While the foreclosure crisis has been felt everywhere here—from cities like Hartford, New Haven, Bridgeport and New London to small towns like Sterling and Killingly and, in recent months, the relatively affluent suburbs—nowhere is it more acute than in Waterbury. And what is happening in that city could be replayed, to varying degrees in the coming months, elsewhere in the state.

It is a windy, rainy Monday, and the calendar outside courtroom 5, foreclosure court, in Waterbury Superior Court runs on and on: 111 cases, all but a handful of the lawsuits brought by major banks like Deutsche Bank, J.P. Morgan Chase and Wells Fargo, plus a raft of mortgage companies with comforting names—Financial Freedom, Household Realty, Everhome Mortgage.

When the courtroom doors open at 9 a.m., a phalanx of bank lawyers in pin-striped suits, lugging briefcases and files or wheeling cartons of files on airport luggage carts, quickly fills the front rows facing the judge.
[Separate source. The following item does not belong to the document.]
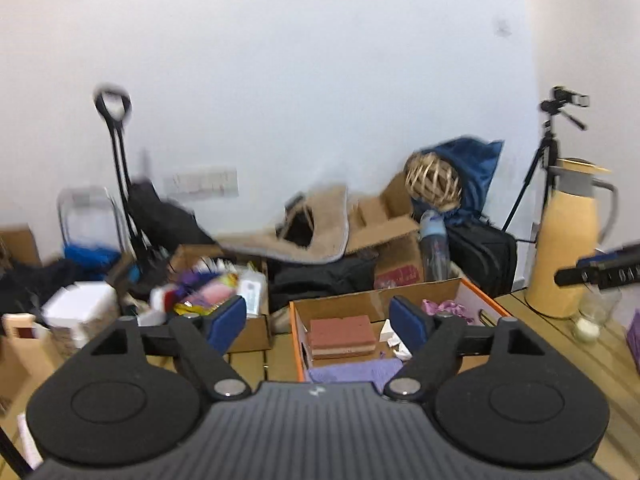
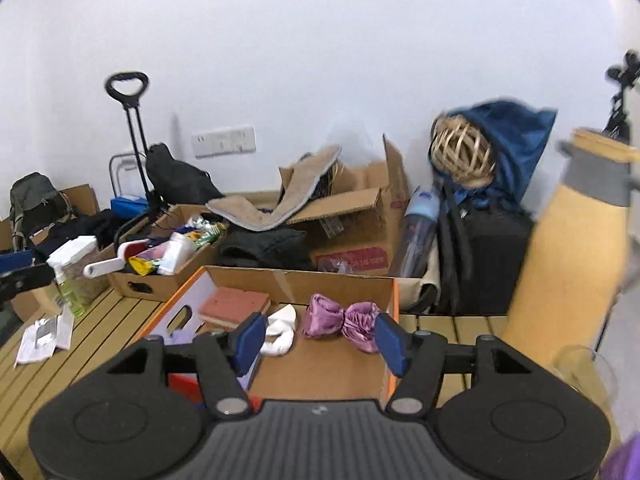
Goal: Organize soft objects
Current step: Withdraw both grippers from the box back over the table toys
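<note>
Blurring clutter (contents unreadable)

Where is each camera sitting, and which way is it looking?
Left wrist: rides on the left gripper, facing the orange-edged box and wall; open jaws show.
Right wrist: rides on the right gripper, above the same box; open jaws show.
Shared: red sponge, purple cloth, yellow jug.

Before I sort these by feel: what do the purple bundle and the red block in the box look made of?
Purple bundle: likely satin-like fabric, glossy, gathered into shiny wrinkles. Red block: probably a sponge, matte and faintly pitted, with a paler layer beneath.
</note>
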The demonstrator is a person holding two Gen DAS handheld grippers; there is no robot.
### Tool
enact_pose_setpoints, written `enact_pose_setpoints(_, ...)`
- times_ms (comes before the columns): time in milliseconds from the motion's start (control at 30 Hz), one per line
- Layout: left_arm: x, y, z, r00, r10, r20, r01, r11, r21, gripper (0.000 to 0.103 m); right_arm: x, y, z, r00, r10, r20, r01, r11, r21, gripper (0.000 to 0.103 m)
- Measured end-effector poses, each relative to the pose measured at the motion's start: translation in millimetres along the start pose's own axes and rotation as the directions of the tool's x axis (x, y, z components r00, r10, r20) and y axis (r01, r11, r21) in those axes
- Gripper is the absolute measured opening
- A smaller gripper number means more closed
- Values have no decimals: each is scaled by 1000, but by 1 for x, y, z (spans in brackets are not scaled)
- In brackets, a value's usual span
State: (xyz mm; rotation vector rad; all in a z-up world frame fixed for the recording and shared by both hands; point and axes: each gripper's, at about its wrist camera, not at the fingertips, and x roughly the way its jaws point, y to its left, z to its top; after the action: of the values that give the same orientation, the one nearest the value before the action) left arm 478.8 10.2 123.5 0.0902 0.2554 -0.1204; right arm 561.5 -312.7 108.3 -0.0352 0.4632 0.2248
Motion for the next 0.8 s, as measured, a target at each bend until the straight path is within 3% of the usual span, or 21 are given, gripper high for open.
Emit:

A sprinkling of defendants in tired-looking suits or jeans, sneakers and sweatshirts sit by themselves in the rear.

There aren’t many lawyers on hand to represent the homeowners. The majority of the city’s residents whose mortgages are in default have either placed their fate in the hands of the lenders and their attorneys or given up hope.

Last year, the town clerk’s office in Waterbury recorded 1,412 foreclosure filings, the highest in the state and, with one in every 335 housing units affected, almost twice the state average.

Part of the city’s housing woes can be traced to a real estate lift in the early 2000s. At that time, investors from out of town, even out of state, who were drawn to the city’s relatively low prices bought up multifamily homes at a dizzying rate.

“Things went totally out of control,” says Denise Pappas of Denise Pappas Realty, who has sold real estate in the Greater Waterbury area for 25 years. “We got a great influx of investors from New York and New Jersey, many of whom flipped the properties, almost doubling their investments. Others held on for the rents, thinking they were going to get $1,000 and $1,200 a month.” At the same time, prices on single-family houses rose quickly for a short period, trapping homeowners in mortgages they really couldn’t afford.